* [Required action]:
All the data should be transcribed exactly, with every line kept.

▽

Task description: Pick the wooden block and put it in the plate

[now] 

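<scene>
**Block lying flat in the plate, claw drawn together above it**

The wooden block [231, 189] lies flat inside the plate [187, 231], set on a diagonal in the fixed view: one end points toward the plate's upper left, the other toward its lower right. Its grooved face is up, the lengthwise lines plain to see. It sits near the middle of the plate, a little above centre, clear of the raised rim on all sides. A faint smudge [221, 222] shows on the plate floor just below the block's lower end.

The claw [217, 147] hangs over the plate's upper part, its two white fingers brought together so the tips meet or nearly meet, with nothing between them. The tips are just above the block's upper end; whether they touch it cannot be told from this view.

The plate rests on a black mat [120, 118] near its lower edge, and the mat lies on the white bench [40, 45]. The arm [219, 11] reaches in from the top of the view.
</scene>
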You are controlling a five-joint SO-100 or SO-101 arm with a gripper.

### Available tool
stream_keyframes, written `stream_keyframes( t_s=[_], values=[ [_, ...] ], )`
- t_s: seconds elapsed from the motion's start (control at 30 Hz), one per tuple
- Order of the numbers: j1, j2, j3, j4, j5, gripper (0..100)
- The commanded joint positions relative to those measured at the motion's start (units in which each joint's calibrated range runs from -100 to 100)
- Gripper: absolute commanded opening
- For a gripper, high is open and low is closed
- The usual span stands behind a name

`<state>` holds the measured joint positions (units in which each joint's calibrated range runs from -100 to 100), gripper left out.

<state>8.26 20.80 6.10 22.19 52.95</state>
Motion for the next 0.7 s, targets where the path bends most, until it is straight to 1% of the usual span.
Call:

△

* [Reply]:
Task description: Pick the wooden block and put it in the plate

[now] 

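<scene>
**Block lying flat in the plate, claw drawn together above it**

The wooden block [231, 189] lies flat inside the plate [187, 231], set on a diagonal in the fixed view: one end points toward the plate's upper left, the other toward its lower right. Its grooved face is up, the lengthwise lines plain to see. It sits near the middle of the plate, a little above centre, clear of the raised rim on all sides. A faint smudge [221, 222] shows on the plate floor just below the block's lower end.

The claw [217, 147] hangs over the plate's upper part, its two white fingers brought together so the tips meet or nearly meet, with nothing between them. The tips are just above the block's upper end; whether they touch it cannot be told from this view.

The plate rests on a black mat [120, 118] near its lower edge, and the mat lies on the white bench [40, 45]. The arm [219, 11] reaches in from the top of the view.
</scene>
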You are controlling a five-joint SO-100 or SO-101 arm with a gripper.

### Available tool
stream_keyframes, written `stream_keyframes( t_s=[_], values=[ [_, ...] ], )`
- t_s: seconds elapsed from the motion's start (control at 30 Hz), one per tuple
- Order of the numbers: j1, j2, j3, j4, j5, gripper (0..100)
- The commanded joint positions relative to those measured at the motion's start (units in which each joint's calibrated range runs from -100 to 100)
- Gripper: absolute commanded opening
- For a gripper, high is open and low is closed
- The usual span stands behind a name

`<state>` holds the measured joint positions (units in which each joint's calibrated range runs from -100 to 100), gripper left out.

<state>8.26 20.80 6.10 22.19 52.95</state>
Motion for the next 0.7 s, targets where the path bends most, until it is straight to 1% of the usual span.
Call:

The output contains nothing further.